__WHAT YOU HAVE TO DO__.
Read through the records below and copy each line that uses the word "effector".
EXTRACTED ENTRIES below:
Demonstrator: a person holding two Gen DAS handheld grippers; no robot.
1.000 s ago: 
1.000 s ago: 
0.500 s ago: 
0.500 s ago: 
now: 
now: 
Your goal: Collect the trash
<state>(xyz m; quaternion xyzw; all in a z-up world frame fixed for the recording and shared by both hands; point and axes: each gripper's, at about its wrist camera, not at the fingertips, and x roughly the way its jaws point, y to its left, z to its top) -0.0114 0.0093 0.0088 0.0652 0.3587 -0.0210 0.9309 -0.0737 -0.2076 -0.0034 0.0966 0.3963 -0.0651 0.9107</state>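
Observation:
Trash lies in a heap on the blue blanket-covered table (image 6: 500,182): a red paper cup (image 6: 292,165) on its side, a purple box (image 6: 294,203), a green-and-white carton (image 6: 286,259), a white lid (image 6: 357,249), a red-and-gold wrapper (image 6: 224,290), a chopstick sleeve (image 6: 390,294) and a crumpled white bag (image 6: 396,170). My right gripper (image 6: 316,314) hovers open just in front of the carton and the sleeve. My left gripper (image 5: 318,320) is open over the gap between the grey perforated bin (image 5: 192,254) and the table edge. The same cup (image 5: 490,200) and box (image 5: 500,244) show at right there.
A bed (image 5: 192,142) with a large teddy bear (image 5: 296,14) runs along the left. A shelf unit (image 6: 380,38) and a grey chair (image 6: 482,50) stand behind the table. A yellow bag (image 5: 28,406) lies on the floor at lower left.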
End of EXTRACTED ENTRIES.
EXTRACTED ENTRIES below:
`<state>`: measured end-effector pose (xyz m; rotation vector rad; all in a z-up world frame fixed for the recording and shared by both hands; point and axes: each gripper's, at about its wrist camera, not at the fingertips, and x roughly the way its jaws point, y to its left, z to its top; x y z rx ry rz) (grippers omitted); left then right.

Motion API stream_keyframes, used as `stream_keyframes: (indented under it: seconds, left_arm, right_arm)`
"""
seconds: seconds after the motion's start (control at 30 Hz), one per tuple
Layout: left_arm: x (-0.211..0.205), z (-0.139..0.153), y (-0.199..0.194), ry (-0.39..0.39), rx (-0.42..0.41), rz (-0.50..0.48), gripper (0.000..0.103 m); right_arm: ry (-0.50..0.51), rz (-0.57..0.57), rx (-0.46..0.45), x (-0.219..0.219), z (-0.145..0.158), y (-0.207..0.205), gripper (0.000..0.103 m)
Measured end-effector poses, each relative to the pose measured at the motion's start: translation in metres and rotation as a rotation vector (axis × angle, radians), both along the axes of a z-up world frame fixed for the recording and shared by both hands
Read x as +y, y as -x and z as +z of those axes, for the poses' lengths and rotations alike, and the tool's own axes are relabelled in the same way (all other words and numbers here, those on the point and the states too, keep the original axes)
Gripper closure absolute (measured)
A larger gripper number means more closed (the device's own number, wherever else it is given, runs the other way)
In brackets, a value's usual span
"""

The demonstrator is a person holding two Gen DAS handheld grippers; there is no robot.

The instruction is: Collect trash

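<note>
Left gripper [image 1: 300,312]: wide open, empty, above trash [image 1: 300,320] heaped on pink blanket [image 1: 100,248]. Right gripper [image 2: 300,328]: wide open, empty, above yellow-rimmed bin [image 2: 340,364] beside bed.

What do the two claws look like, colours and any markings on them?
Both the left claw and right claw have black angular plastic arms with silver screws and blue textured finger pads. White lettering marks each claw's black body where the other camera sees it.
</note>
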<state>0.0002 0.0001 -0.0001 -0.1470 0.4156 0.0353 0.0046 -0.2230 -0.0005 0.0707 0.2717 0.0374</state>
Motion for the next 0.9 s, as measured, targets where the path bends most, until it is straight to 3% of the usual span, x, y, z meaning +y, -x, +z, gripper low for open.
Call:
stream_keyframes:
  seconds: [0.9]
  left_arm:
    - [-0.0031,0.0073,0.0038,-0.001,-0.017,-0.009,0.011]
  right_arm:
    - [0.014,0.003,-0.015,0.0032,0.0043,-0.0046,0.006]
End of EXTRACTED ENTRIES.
__TASK ANSWER__.
`<state>`: measured end-effector pose (xyz m; rotation vector rad; all in a z-up world frame fixed for the recording and shared by both hands; point and axes: each gripper's, at about its wrist camera, not at the fingertips, and x roughly the way its jaws point, y to its left, z to its top; x y z rx ry rz) (grippers omitted); left then right.
Measured end-effector poses, each relative to the pose measured at the motion's start: translation in metres and rotation as a rotation vector (axis × angle, radians), both along the axes of a z-up world frame fixed for the recording and shared by both hands

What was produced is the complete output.